**What the task requires**
Without the pictures, can you quote each line below exactly?

[Opening Supplied data section]

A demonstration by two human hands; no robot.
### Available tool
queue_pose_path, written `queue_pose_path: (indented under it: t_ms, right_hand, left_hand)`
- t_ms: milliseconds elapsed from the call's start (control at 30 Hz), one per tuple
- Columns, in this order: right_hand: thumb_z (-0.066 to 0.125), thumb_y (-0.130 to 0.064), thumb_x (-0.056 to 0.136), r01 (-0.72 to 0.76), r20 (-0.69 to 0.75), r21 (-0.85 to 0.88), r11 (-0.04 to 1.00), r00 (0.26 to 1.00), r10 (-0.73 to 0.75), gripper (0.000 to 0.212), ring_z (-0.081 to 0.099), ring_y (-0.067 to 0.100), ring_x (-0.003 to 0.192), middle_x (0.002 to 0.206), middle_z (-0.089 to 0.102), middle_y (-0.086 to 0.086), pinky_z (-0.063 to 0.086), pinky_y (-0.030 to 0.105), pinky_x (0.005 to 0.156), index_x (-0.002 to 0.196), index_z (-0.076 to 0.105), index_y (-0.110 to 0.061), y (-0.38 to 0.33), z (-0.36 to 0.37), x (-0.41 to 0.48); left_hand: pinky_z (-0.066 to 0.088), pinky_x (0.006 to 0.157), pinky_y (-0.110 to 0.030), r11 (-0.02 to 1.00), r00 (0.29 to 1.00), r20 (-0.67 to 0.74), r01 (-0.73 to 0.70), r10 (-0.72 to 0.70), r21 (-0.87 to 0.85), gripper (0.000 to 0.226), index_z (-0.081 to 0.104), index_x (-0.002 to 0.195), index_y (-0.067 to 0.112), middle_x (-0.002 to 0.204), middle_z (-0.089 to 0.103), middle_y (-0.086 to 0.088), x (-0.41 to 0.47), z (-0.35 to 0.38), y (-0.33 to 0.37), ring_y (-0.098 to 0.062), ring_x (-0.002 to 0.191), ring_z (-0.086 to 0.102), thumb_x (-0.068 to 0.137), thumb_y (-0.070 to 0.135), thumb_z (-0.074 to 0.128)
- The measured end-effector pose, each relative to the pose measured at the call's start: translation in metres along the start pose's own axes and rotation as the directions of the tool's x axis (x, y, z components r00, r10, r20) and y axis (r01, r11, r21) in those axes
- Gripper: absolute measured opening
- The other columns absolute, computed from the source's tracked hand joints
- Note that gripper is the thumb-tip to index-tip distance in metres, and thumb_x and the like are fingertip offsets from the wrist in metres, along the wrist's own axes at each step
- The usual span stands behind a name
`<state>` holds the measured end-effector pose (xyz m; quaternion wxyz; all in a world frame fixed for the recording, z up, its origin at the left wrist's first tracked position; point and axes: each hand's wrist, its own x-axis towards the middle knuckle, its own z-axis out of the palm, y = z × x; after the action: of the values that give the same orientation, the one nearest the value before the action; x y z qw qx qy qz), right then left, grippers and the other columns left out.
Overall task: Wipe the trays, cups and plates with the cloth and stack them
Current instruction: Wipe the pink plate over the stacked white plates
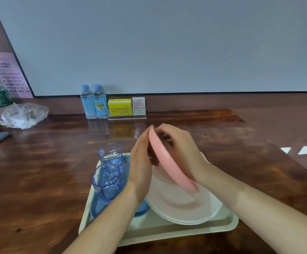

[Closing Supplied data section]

**Answer box**
A demonstration by two human hands; no robot.
### Available tool
queue_pose_path, written `queue_pose_path: (indented under it: t_ms, right_hand, left_hand)`
- t_ms: milliseconds elapsed from the call's start (control at 30 Hz), one per tuple
- Columns, in this order: right_hand: thumb_z (-0.066 to 0.125), thumb_y (-0.130 to 0.064), thumb_x (-0.056 to 0.136), r01 (-0.72 to 0.76), r20 (-0.69 to 0.75), r21 (-0.85 to 0.88), r11 (-0.04 to 1.00), r00 (0.26 to 1.00), r10 (-0.73 to 0.75), gripper (0.000 to 0.212), ring_z (-0.081 to 0.099), ring_y (-0.067 to 0.100), ring_x (-0.003 to 0.192), middle_x (0.002 to 0.206), middle_z (-0.089 to 0.102), middle_y (-0.086 to 0.086), pinky_z (-0.063 to 0.086), pinky_y (-0.030 to 0.105), pinky_x (0.005 to 0.156), index_x (-0.002 to 0.196), index_z (-0.076 to 0.105), index_y (-0.110 to 0.061), y (-0.38 to 0.33), z (-0.36 to 0.37), x (-0.41 to 0.48); left_hand: pinky_z (-0.066 to 0.088), pinky_x (0.006 to 0.157), pinky_y (-0.110 to 0.030), r11 (-0.02 to 1.00), r00 (0.29 to 1.00), r20 (-0.67 to 0.74), r01 (-0.73 to 0.70), r10 (-0.72 to 0.70), r21 (-0.87 to 0.85), gripper (0.000 to 0.226), index_z (-0.081 to 0.104), index_x (-0.002 to 0.195), index_y (-0.067 to 0.112), middle_x (-0.002 to 0.204), middle_z (-0.089 to 0.103), middle_y (-0.086 to 0.088), x (-0.41 to 0.47), z (-0.35 to 0.38), y (-0.33 to 0.37), ring_y (-0.098 to 0.062), ring_x (-0.002 to 0.191), ring_z (-0.086 to 0.102), thumb_x (-0.068 to 0.137), thumb_y (-0.070 to 0.135), thumb_z (-0.074 to 0.128)
- The measured end-effector pose, each relative to the pose measured at the call's start: translation in metres along the start pose's own axes and rotation as the directions of the tool's x axis (x, y, z components r00, r10, r20) and y axis (r01, r11, r21) in those axes
- Gripper: absolute measured opening
- The other columns absolute, computed from the source's tracked hand joints
- Note that gripper is the thumb-tip to index-tip distance in metres, and thumb_x and the like are fingertip offsets from the wrist in metres, along the wrist's own axes at each step
- The usual span stands behind a name
`<state>` holds the measured end-effector pose (xyz m; quaternion wxyz; all in a world frame fixed for the recording, z up, its origin at the left wrist's first tracked position; point and axes: each hand's wrist, its own x-axis towards the middle knuckle, its own z-axis out of the palm, y = z × x; after the action: of the values that give the same orientation, the one nearest the value before the action; x y z qw qx qy qz), right then left, grippers and the other columns left out.
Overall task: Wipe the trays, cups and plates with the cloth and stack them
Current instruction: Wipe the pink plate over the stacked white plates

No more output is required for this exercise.